→ Given data:
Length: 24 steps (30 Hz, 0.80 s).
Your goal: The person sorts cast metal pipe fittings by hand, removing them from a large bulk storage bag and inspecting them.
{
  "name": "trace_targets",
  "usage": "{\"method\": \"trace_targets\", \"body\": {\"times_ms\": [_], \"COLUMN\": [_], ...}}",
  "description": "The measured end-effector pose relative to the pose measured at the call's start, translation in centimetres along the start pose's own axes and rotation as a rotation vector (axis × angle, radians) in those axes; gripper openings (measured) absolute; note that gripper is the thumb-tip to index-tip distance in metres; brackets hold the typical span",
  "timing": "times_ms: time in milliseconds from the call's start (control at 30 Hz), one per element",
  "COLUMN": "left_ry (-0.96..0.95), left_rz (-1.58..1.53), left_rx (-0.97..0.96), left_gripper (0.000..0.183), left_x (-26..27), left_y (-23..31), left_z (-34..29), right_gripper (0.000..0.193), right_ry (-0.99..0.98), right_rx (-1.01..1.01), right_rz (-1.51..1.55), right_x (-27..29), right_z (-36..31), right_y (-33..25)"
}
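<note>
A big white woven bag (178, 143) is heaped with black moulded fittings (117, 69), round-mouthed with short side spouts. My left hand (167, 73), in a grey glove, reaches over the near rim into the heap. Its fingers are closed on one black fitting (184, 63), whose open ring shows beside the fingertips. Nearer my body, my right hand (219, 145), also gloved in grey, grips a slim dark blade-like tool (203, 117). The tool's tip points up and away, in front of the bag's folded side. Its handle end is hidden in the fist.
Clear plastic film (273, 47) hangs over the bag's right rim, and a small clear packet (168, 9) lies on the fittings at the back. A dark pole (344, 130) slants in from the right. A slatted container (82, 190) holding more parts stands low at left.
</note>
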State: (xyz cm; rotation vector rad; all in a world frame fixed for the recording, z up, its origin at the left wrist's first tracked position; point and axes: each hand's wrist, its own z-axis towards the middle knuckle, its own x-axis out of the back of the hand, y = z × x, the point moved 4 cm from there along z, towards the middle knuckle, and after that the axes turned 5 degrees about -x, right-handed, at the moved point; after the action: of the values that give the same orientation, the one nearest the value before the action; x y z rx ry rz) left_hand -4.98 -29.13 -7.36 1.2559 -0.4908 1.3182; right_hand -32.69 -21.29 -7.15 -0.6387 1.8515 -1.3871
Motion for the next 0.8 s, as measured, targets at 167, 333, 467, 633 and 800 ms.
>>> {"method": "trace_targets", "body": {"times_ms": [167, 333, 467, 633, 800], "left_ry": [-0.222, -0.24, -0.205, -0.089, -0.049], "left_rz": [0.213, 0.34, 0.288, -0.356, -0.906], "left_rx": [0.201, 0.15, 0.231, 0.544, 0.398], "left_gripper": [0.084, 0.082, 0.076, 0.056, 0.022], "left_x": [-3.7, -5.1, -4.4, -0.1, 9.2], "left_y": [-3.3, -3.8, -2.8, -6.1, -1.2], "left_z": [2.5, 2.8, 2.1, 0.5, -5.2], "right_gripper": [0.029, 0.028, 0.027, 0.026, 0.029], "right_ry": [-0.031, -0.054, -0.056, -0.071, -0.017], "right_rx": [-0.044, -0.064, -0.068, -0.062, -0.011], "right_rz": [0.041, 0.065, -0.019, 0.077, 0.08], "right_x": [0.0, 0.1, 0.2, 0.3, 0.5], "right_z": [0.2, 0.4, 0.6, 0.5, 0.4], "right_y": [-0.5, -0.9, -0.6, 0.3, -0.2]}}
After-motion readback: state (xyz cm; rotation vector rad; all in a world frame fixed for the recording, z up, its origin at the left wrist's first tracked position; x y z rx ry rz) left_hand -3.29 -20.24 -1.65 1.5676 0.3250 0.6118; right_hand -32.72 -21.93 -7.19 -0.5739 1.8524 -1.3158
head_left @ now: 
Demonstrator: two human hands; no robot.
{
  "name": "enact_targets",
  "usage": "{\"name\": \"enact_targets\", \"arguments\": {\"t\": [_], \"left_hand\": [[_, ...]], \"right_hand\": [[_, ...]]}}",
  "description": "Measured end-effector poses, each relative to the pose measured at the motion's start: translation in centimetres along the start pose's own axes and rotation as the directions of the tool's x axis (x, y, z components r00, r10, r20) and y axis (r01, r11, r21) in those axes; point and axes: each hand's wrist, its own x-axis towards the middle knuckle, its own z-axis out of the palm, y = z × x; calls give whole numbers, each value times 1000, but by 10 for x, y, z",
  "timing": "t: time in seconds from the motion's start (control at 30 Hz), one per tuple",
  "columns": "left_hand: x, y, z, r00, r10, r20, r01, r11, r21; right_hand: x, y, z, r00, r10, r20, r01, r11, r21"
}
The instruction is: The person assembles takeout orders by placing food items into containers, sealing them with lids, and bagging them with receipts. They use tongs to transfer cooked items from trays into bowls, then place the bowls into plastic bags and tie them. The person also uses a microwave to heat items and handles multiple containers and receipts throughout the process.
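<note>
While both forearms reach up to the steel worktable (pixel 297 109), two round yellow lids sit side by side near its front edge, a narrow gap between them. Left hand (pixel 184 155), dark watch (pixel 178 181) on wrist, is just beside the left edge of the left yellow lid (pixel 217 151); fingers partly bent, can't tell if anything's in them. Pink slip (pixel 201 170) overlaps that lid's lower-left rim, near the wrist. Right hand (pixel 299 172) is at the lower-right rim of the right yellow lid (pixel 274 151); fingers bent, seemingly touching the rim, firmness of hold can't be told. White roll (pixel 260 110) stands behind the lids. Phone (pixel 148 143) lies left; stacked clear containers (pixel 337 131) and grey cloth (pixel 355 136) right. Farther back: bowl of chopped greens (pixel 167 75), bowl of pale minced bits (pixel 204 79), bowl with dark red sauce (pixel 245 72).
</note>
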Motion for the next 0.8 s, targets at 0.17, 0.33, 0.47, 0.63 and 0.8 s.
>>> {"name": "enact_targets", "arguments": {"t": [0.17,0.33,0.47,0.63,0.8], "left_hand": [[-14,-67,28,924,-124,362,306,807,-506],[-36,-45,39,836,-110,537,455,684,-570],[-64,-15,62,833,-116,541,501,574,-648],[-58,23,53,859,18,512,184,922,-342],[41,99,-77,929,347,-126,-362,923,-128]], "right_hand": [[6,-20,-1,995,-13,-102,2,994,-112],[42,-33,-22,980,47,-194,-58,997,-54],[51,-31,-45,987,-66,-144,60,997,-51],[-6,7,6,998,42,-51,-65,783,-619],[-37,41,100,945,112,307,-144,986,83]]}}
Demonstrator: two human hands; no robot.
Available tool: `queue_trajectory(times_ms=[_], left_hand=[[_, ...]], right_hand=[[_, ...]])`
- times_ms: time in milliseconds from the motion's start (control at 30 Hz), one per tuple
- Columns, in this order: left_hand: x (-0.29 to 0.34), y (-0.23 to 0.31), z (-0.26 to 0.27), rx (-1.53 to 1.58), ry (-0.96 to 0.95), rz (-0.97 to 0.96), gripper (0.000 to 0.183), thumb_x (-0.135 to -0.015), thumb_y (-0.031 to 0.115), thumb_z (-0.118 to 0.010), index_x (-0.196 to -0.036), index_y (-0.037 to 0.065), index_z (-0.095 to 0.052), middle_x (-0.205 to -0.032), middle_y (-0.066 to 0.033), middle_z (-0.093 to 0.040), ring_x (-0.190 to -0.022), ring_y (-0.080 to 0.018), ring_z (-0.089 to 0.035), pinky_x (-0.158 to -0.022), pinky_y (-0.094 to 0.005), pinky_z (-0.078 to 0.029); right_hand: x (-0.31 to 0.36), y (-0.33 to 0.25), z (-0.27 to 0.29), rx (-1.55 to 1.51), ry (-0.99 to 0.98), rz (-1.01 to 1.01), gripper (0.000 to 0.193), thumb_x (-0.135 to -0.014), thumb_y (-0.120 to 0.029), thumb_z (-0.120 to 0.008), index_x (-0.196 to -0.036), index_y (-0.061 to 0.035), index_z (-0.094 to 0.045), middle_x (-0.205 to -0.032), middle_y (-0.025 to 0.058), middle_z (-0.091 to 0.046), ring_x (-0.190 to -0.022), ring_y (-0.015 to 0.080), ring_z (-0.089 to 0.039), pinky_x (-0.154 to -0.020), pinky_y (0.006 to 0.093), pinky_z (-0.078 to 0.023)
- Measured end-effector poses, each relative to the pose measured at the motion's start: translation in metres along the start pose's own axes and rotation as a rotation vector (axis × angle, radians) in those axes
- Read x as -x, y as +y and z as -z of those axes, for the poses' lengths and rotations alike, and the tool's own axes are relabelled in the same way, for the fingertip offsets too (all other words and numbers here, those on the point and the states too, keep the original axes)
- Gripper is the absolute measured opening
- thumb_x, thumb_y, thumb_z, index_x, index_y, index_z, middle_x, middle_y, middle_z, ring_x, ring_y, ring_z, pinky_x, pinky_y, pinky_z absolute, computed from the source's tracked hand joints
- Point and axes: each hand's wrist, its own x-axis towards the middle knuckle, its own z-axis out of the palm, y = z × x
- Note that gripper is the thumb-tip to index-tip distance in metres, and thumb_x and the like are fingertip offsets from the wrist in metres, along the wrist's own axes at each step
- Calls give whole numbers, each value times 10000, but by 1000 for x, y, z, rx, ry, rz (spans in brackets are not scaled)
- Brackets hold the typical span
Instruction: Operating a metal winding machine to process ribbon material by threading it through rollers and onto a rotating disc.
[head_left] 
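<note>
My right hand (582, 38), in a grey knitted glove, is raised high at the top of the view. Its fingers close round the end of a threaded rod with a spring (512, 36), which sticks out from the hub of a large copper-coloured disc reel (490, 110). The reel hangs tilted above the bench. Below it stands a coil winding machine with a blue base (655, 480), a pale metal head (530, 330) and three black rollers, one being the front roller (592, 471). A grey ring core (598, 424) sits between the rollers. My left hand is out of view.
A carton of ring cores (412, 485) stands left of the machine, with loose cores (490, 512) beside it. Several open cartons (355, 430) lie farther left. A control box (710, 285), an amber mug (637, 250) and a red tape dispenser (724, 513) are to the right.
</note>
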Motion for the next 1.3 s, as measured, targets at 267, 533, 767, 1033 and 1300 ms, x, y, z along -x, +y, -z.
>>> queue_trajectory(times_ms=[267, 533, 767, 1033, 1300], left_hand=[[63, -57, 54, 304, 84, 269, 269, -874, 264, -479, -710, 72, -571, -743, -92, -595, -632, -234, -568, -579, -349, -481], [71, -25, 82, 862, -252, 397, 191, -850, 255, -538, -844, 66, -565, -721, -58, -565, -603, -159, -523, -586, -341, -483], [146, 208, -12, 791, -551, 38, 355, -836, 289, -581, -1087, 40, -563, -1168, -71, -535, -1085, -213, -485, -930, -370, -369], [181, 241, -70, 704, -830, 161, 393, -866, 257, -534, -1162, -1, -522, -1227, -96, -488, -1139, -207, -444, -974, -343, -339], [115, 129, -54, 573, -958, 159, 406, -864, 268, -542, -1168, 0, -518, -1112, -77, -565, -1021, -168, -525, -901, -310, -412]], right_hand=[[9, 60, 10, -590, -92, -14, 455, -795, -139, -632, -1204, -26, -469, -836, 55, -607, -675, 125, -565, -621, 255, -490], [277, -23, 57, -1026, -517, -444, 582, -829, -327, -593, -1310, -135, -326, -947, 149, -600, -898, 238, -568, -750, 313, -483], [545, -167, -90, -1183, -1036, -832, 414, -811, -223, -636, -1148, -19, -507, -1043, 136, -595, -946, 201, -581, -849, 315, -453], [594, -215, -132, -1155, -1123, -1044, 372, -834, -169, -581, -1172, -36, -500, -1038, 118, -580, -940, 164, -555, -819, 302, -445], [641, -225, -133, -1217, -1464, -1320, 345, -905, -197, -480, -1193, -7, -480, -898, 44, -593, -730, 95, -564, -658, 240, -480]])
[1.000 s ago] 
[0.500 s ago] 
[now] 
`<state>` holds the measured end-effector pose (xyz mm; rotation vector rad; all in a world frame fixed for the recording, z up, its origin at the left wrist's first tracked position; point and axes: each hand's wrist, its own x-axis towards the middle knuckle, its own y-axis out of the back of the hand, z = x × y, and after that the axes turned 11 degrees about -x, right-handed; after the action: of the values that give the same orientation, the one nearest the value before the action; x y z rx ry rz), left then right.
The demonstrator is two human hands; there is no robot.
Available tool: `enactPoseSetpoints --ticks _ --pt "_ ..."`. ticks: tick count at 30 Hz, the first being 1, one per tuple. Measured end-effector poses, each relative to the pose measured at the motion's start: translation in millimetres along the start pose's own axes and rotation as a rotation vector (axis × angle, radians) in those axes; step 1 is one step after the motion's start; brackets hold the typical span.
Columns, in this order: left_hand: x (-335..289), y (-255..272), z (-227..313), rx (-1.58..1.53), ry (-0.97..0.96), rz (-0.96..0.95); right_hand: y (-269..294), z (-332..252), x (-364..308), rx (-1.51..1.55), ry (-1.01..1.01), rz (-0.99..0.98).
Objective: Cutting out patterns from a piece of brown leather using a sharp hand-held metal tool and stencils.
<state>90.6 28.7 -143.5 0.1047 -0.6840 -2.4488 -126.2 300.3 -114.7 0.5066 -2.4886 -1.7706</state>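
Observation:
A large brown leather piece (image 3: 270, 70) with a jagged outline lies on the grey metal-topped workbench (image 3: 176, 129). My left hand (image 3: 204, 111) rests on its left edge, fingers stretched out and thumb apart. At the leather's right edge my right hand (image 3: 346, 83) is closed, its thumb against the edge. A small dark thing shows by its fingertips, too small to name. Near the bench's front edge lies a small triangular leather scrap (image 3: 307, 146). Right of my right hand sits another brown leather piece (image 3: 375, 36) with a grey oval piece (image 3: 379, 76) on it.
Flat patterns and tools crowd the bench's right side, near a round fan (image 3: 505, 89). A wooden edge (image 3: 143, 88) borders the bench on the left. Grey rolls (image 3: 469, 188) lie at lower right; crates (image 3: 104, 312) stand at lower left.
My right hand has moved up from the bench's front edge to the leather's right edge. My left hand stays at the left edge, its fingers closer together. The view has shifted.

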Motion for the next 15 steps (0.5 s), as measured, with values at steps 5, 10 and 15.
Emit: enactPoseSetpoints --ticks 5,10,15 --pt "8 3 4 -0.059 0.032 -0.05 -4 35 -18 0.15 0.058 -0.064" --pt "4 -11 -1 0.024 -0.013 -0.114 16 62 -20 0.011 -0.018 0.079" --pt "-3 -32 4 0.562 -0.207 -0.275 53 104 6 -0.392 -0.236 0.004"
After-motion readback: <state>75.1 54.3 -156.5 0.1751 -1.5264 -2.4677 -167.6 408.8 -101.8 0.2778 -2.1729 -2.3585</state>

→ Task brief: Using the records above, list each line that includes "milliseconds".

→ Solution:
  "timing": "times_ms: time in milliseconds from the call's start (control at 30 Hz), one per element",
- times_ms: time in milliseconds from the motion's start (control at 30 Hz), one per tuple

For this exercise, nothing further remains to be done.